## Data
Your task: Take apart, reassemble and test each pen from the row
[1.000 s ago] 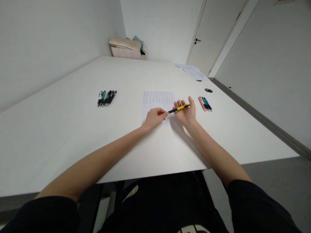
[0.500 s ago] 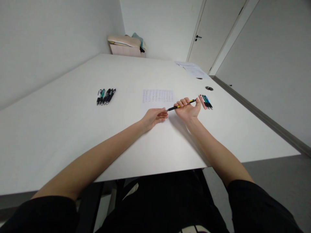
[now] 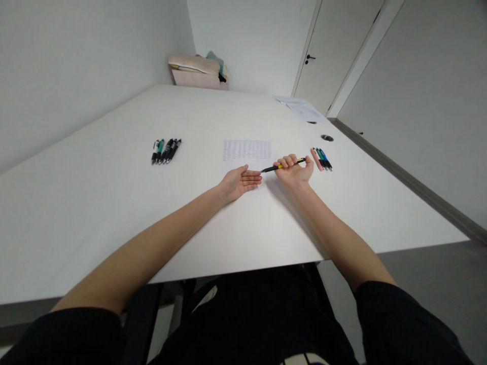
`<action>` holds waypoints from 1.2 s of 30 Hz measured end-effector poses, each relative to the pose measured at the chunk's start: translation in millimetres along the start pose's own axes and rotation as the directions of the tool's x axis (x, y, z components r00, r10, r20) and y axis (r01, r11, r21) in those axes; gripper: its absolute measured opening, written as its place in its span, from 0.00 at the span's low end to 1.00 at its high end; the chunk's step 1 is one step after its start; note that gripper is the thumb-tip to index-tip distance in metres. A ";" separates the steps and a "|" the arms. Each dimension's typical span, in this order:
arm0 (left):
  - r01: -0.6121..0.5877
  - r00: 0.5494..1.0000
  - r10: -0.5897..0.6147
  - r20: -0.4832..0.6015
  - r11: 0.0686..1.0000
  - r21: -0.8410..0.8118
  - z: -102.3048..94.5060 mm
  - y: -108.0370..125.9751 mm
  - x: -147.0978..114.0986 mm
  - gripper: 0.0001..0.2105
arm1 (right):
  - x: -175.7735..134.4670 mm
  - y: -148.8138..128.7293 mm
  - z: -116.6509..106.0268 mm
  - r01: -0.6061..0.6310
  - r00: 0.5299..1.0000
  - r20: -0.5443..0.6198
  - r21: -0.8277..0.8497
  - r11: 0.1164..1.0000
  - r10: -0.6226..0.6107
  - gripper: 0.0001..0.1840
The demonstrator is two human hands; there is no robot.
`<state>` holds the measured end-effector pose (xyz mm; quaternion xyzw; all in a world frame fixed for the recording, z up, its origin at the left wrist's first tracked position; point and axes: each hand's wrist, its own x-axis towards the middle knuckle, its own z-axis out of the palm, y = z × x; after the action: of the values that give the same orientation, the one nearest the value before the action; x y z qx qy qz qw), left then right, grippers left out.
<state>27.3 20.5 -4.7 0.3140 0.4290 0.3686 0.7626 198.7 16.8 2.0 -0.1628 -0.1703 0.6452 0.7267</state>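
Note:
A black and yellow pen lies across the fingers of my right hand, which is closed around its barrel. Its tip points left, towards my left hand. That hand is open, palm up, with the thumb lifted and the fingers stretched out, their ends right by the pen tip. Whether they touch it I cannot tell. Below and behind both hands is a printed sheet of paper with rows of small text. Just right of my right hand lie several pens in pink, green, black and blue.
On the left of the white table several more pens, mostly black, lie side by side. Papers rest at the far right, near a round table fitting. Behind the table stands a box with cloths.
My left thumb and fingers have opened from a pinch at the pen tip into a flat, spread hand. My right hand still holds the pen in nearly the same place.

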 end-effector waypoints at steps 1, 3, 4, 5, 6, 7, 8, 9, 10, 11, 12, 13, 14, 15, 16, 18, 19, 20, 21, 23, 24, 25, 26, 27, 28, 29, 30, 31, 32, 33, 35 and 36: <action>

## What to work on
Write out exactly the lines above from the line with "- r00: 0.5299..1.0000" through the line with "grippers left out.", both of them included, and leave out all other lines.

## Solved problem
  - r00: 0.5299..1.0000
  - r20: -0.5443..0.6198
  - r21: -0.8277..0.8497
  - r11: 0.1164..1.0000
  - r10: -0.6226..0.6107
  - gripper: 0.0001..0.1840
The demonstrator is two human hands; there is no robot.
`<state>` holds the measured end-effector pose (xyz mm; quaternion xyzw; all in a world frame fixed for the recording, z up, its origin at the left wrist's first tracked position; point and axes: each hand's wrist, its own x-axis towards the middle knuckle, its own z-axis out of the palm, y = z × x; after the action: of the values that give the same orientation, the one nearest the value before the action; x y z qx qy qz qw), left then right, grippers left out.

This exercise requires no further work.